Has Multiculturalism Failed? | Andy Myers

For as long as I can remember, multiculturalism has been lauded as a wondrous panacea for the ills of intolerance and insularity. We were told it would foster peaceful coexistence of people from diverse lands and cultures and give us the opportunity to learn from each other. Together we would be a happy melting pot of humanity and prosper in a society of shared values and aims. These claims were never backed by any rigorous debate or examination of the underlying assumptions however; we were simply expected to accept them as a received wisdom. Given the scale and ambition of this societal grand experiment it is perhaps past time to examine this with more rigour and make an informed decision as to the continued desirability of continuing on the path we are on.

The reality of life in Britain in 2020 does not much resemble this beatific vision of a happily integrated society. Far from race becoming an irrelevance in an increasingly close symbiosis, we live in a time when the colour of our skin or which particular God or Gods we choose to worship (or not) defines our identity and society is fractured into ever smaller groupings.

It’s certainly the case that we have a greater appreciation for the culture, cuisine and religious beliefs of peoples from around the world who less than a century ago were barely represented at all in this country. The question remains though: do the advantages outweigh the downsides?

At the time of writing, many American cities have burned daily for months on end, ostensibly caused by racial conflict. In Britain we’ve had our own share of race rioting in 2020 and before – or, as the BBC would have us believe, “mostly peaceful protests”. Not so peaceful for the dozens of police injured in the riots of course, and I for one have always thought of protests as being more about waving placards and singing rather than setting fire to cars, throwing missiles at police and defacing war memorials.

Far from becoming an irrelevance as our mutual societies coalesce, identity politics is drawing increasingly indelible lines between communities. The BAME community (if such a thing can be said to exist when it covers such a disparate set of human individuals) is increasingly convinced that there is systemic racism at work in many Western countries including Britain.
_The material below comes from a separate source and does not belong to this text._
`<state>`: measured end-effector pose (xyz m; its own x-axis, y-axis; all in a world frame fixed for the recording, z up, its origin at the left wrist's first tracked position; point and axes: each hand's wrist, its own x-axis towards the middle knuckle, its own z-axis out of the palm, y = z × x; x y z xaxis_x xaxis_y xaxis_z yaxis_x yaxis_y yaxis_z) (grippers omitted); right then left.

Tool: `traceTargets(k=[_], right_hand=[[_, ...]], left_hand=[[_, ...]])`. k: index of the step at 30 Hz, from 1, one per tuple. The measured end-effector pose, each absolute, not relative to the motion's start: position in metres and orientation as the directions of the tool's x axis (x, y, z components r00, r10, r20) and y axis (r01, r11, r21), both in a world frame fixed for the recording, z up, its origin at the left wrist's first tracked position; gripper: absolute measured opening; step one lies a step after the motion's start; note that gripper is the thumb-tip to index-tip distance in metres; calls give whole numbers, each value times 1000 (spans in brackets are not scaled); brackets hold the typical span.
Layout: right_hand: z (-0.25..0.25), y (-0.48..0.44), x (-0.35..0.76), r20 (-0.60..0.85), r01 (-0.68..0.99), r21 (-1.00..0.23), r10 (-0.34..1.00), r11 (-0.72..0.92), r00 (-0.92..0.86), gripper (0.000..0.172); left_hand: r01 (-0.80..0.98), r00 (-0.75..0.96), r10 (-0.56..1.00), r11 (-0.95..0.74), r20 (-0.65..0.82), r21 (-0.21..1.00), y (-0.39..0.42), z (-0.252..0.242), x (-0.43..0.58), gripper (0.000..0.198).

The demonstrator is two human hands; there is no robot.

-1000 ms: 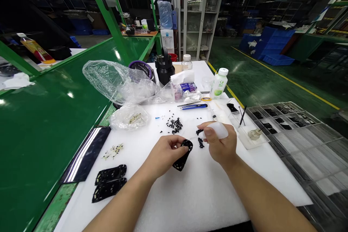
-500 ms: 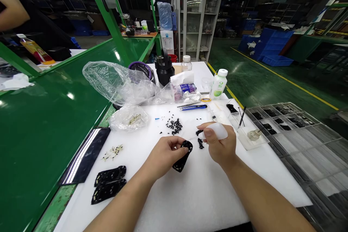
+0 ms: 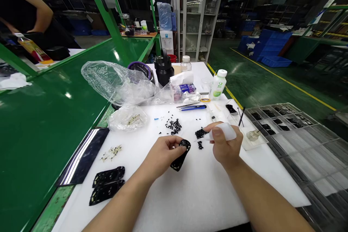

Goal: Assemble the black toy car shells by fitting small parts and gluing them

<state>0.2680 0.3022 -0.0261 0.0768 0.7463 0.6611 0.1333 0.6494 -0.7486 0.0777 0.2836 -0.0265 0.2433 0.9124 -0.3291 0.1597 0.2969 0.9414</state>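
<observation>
My left hand (image 3: 162,155) is closed on a flat black perforated part (image 3: 181,156), holding it tilted just above the white foam mat (image 3: 195,192). My right hand (image 3: 227,145) grips a small white squeeze bottle (image 3: 225,131) whose thin nozzle points left toward the part's top end. Small black pieces lie in heaps (image 3: 174,125) (image 3: 200,133) just beyond both hands. Two more black perforated parts (image 3: 106,185) rest at the mat's near left.
A clear plastic bag (image 3: 116,81), a smaller bag of pale bits (image 3: 127,117), a black jug (image 3: 164,67), a white bottle (image 3: 218,84) and a blue knife (image 3: 193,107) stand behind. Clear compartment trays (image 3: 288,123) lie right. Another person's arm (image 3: 32,14) shows far left.
My right hand with the squeeze bottle has drawn a little to the right, away from the part. Another person has come into view at the far left.
</observation>
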Motion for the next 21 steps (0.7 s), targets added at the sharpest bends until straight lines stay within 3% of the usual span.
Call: traceTargets(k=[21], right_hand=[[-29, 302, 268, 618, 194, -776, 786, 601, 35, 30]], left_hand=[[140, 257, 915, 281, -309, 949, 281, -27, 76, 31]])
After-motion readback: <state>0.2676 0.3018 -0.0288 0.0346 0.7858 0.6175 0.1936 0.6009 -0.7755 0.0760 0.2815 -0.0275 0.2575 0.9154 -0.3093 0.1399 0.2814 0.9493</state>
Regardless of the merits or otherwise of this view it’s undeniable that people are seeing themselves more and more through the prism of race, religion and culture.

Many in the indigenous white majority are confused and angry at being constantly being branded as racist whilst at the same time welcoming into their homelands hundreds of thousands of immigrants each year for decades. It is a bitter pill being asked to pay for 48,000 illegal immigrants to be housed in hotels in the UK while service veterans are sleeping rough on the streets.

MI5 has 43,000 people on its watchlist of terror suspects, and 90% of these are Islamic jihadist sympathisers. Of course this is probably just the tip of the iceberg in terms of those who have some sympathies for the cause: not exactly people who have embraced the essence of Britishness.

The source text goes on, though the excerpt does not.